On the other hand, when combined with ultrasonic imaging, beam forming technology (phasing addition) commonly used in ultrasonic imaging equipment is applied to the signal received from the reflected wave (ultrasonic echo) reflected from the subject. And subject information is acquired as image data.
When photoacoustic imaging is performed, subject information can be formed without image reconstruction by using a focused acoustic probe. In such a case, it is not necessary to perform signal processing using an image reconstruction algorithm.

  For the information processing unit 23, a general-purpose computer or a dedicated electronic circuit board is used. The signal acquisition unit 20 and the information processing unit 23 may be integrated. In this case, the image data of the subject can be generated not by software processing performed by a computer but by hardware processing.

<< Display control unit 24 >>
The display control unit 24 as information acquisition means acquires information regarding the light irradiation unit 18. And the display control part 24 as a correction | amendment means correct | amends the photoacoustic image data (henceforth 1st photoacoustic image data) which the information processing part 23 produced | generated based on the information regarding the light irradiation part 18, and a user. Image data (hereinafter referred to as second photoacoustic image data) to be provided to the (operator) is generated.
Specifically, image processing is performed based on the photoacoustic image data generated by the information processing unit 23 and information on the light irradiation unit 18 attached to the acoustic wave probe, and the second photoacoustic image data is obtained. Generate. The image processing includes, for example, luminance conversion according to the light amount distribution in the subject, extraction of a region of interest, blood vessel extraction processing, arterial and vein separation processing, logarithmic compression processing, and the like, but is not limited thereto.

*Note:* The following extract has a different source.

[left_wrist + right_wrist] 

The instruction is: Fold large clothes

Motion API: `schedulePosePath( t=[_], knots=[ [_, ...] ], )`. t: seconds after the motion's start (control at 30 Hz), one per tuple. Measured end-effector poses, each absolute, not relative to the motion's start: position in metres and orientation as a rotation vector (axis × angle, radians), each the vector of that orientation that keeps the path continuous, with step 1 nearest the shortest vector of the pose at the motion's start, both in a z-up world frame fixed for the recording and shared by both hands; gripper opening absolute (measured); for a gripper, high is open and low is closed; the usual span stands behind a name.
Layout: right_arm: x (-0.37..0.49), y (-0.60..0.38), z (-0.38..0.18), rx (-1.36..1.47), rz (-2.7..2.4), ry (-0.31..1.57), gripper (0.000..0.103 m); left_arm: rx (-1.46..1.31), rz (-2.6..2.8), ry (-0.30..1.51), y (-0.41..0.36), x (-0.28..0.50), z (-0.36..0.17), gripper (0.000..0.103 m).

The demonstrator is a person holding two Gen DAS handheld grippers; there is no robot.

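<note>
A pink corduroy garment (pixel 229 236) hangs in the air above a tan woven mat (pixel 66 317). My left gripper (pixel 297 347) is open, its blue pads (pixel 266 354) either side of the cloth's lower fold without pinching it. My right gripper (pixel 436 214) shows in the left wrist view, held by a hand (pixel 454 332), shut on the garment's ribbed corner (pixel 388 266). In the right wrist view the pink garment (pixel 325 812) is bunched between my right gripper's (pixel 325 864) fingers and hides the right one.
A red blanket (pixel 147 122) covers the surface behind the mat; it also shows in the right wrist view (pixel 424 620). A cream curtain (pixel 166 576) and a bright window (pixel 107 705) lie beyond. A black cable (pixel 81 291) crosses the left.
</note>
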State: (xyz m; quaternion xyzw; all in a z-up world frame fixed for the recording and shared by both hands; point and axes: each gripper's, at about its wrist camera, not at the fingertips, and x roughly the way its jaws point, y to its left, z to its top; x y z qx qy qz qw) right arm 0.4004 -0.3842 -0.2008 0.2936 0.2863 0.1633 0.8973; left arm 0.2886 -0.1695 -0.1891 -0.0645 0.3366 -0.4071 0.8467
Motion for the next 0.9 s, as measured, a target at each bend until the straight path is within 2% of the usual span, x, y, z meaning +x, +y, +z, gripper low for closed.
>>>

The “information about the light irradiation unit” described here is information for calculating the light amount distribution in the subject, and typically indicates an identifier for identifying the individual or type of the light irradiation unit. Although it is identification information, you may use other information. For example, the type of probe to which the light irradiation unit is attached, the type and shape of the attachment unit that connects the light irradiation unit and the probe, and the region where light is irradiated on the subject (hereinafter referred to as the light irradiation region) It may be information that identifies the shape of the light irradiation unit and whether or not the light irradiation unit is mounted.
Hereinafter, the information regarding the light irradiation unit is referred to as irradiation unit information. By using the irradiation unit information, it is possible to correct a difference in light amount distribution that occurs for each type of light irradiation unit.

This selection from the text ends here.